I did as he said, loving the fuss. He kissed a spot of peanut butter off my chin.
“Are you all right, Rache?” he asked, sounding suddenly very shy.
“Of course! Why?”
“I just…” He grabbed at words with a kind of lucky-dip energy when he was nervous. “You’ve been very lugubrious, of late.”
“Lugubrious!” I barked with joy. “I don’t even know what ‘lugubrious’ means. There’s my English degree for you.”
“Sad, sort of morbid,” he answered. “And you never want to go out. You’re a bit stuck to the house. When you’re not working, I mean.”
“Ah, well. That’s money.”
“You do all right. You still have the shop, and Deenie. We can afford to go to The Bróg for one.”
This was the time to tell him. He was curious, concerned, alert, focused. My boobs were out. It would have been so easy. Me and James are planning to move to London. Come with us.
“It’s just, we’re trying to save money,” I said honestly.
“We?”
“Me and James,” I said.
“For what?”
I didn’t want to lie to him, so I didn’t. Not technically.

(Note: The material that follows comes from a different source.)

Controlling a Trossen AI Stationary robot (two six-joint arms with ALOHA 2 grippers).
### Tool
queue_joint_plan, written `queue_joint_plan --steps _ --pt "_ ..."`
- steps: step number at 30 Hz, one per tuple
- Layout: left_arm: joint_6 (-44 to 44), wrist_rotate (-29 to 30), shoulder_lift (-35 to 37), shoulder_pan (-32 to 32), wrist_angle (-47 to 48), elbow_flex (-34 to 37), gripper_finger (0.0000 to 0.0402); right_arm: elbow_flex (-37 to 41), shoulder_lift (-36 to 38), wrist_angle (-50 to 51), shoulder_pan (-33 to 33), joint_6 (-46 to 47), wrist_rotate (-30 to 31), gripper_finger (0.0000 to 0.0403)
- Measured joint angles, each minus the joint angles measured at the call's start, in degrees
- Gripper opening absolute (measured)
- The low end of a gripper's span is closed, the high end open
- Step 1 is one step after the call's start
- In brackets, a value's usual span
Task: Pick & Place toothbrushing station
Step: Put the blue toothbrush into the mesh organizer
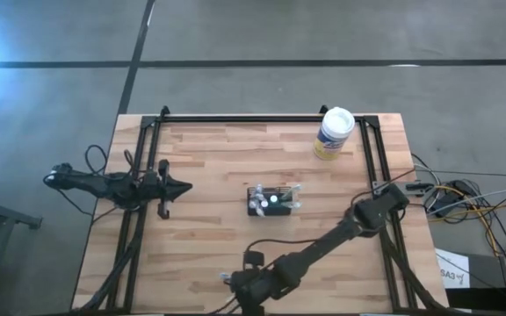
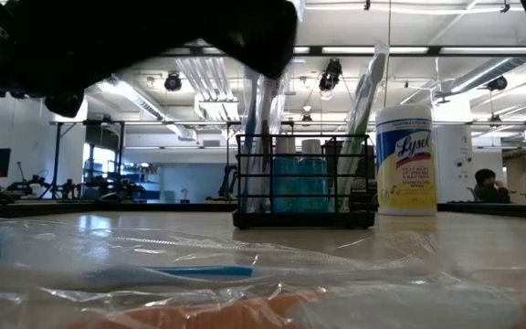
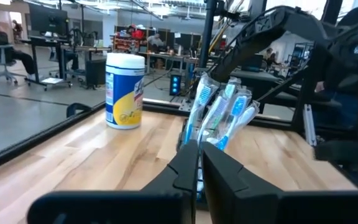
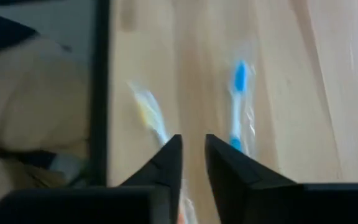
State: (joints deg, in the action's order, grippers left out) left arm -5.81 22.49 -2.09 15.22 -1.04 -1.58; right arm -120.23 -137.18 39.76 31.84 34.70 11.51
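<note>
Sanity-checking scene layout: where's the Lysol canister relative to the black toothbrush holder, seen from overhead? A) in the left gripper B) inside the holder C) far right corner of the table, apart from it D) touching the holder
C: the canister stands by the table's far right corner, with bare wood between it and the holder at mid-table.

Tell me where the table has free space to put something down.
Bare wood lies between the left gripper and the holder, and between holder and canister. The near edge is crowded: right gripper and wrapped toothbrushes.
</note>
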Motion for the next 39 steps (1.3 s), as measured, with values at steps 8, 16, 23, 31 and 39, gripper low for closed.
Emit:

“We want to move to a better place,” I said, and I waved my hand around, motioning to the damp line crawling up my wall, and to the street outside my window. I implied better places might be up the road, and not in a different country.
“Oh,” he said. “Right.”
I felt a jolt of fear, like I was hiding an affair and moments from being caught out. I thought about telling him. I imagined him pulling away, feeling the pressure of my request, the expiration date of my immigration. The panic at losing him took over, and I put the plate on the floor and pulled him close to me. It was the first time we had sex where I felt aware of wanting to impress him, keep him. Of wanting to put on a show. I felt myself becoming louder, more performative. I remember looking down during it and thinking he looked confused.
Afterwards he petted me on the head, like a horse. “That was a treat for a Tuesday morning,” he said, and I didn’t see him for two days.
In my heart, I didn’t believe I would be moving to London. Some plans get made and they drop right into your hand like a warm egg. Dr. Byrne’s book launch, for example. Others feel vague from conception, and carry on feeling vague no matter how many details you hammer onto them.
This was not how the plan worked for James. He saw himself in London, and spent hours researching different neighbourhoods he thought we could live in.
“Look at this flat I found in Mile End,” he said. “Two bedrooms. A thousand a month.”
I looked at the pictures. It looked dismal, and like it was high off the ground. From the sliding door I could see the tops of buildings.
“A thousand pounds?”
“Split three ways. That’s not much more than we pay now. Of course, there’s council tax and all that in the UK.”
“We still don’t know if Carey is coming.”